Les gérants d’actifs craignent l’oligopole des fournisseurs de données
Le sujet de la donnée est un enjeu clé pour les asset managers depuis longtemps. Mais avec les obligations de reporting déjà annoncées ou qui sont à venir dans le domaine de l’ESG (environnement, social et gouvernance), l’enjeu devient gigantesque. C'était un des thèmes abordé lors d’une conférence de l’Association française de la gestion financière (AFG) ce 7 octobre à l’occasion de l’Invest Week Paris. Interrogée sur les travaux en cours de l’Autorité des marchés financiers (AMF) sur la question du prix «parfois exorbitant» pratiqué par les fournisseurs de données et de la non-normalisation des données qui oblige les gérants à prendre plusieurs fournisseurs, l’AMF n’a pu faire qu’un constat d’impuissance, tout au moins à court terme.
«Nous sommes conscients du caractère presque monopolistique de ces prestataires, a ainsi déclaré en préambule Bastien Rosspopoff, de la division supervision transversale à l’AMF. On constate aussi parfois les contradictions assez importantes qu’il peut y avoir. Par exemple, quand le réglement SFDR demande de communiquer des métriques sur les données extra financières des portefeuilles, on sait très bien que derrière, le prestataire de données va vous dire que vous avez communiqué une métrique qui est liée à une donnée qu’il vous a fournie et que donc, ce n’est plus le même tarif.» Face à cette situation, Bastien Rosspopoff a rappelé que l’AMF avait proposé un cadre pour essayer de les réglementer et normaliser leurs travaux. «Mais à très court terme malheureusement, cette situation reste inévitable. La publication obligatoire de métriques extra-financières pour des produits durables va nécessairement impliquer un renchérissement du coût des fournisseurs de données en 2022, c’est certain», a-t-il regretté.
Ouverture
Il a aussi rappelé que plusieurs travaux étaient en cours pour essayer de rendre la donnée des émetteurs «publique, disponible et de bonne qualité» pour ne pas avoir à enrichir «cette rente de situation» vécue par les fournisseurs. Si en France, il existe déjà le projet «Impact», des travaux vont aussi bientôt commencer au niveau européen.

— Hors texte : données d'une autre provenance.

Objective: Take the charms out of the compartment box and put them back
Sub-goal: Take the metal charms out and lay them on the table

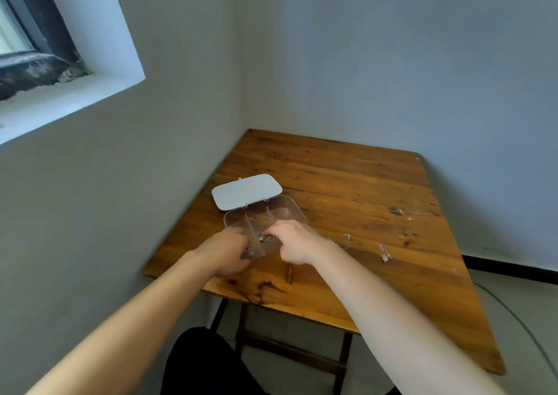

Pierre-Emmanuel Beluche, chef du bureau finance durable, droits des sociétés, comptabilité et gouvernance des entreprises à la Direction générale du Trésor, a ainsi rappelé l’existence d’un projet de base de données européennes, à la fois sur les données financières et celles extra-financières des entreprises.
Ce projet baptisé «Esap» pour «European single access point» est «dans la feuille de route de l’Union des marchés de capitaux (CMU) et devrait émerger à partir de l’année prochaine», a-t-il assuré. Mais il faudra ensuite construire cette base de données. «La Commission européenne va très probablement procéder à un appel d’offres mais cela va prendre un peu de temps», a-t-il indiqué. Et d’ajouter «il y a également un enjeu de régulation des fournisseurs de données comme on l’a fait il y a quelques années avec les agences de notation de crédit. (...) il faudrait trouver des coalitions de grands acteurs privés, pourquoi pas dans le cadre de l’Esap».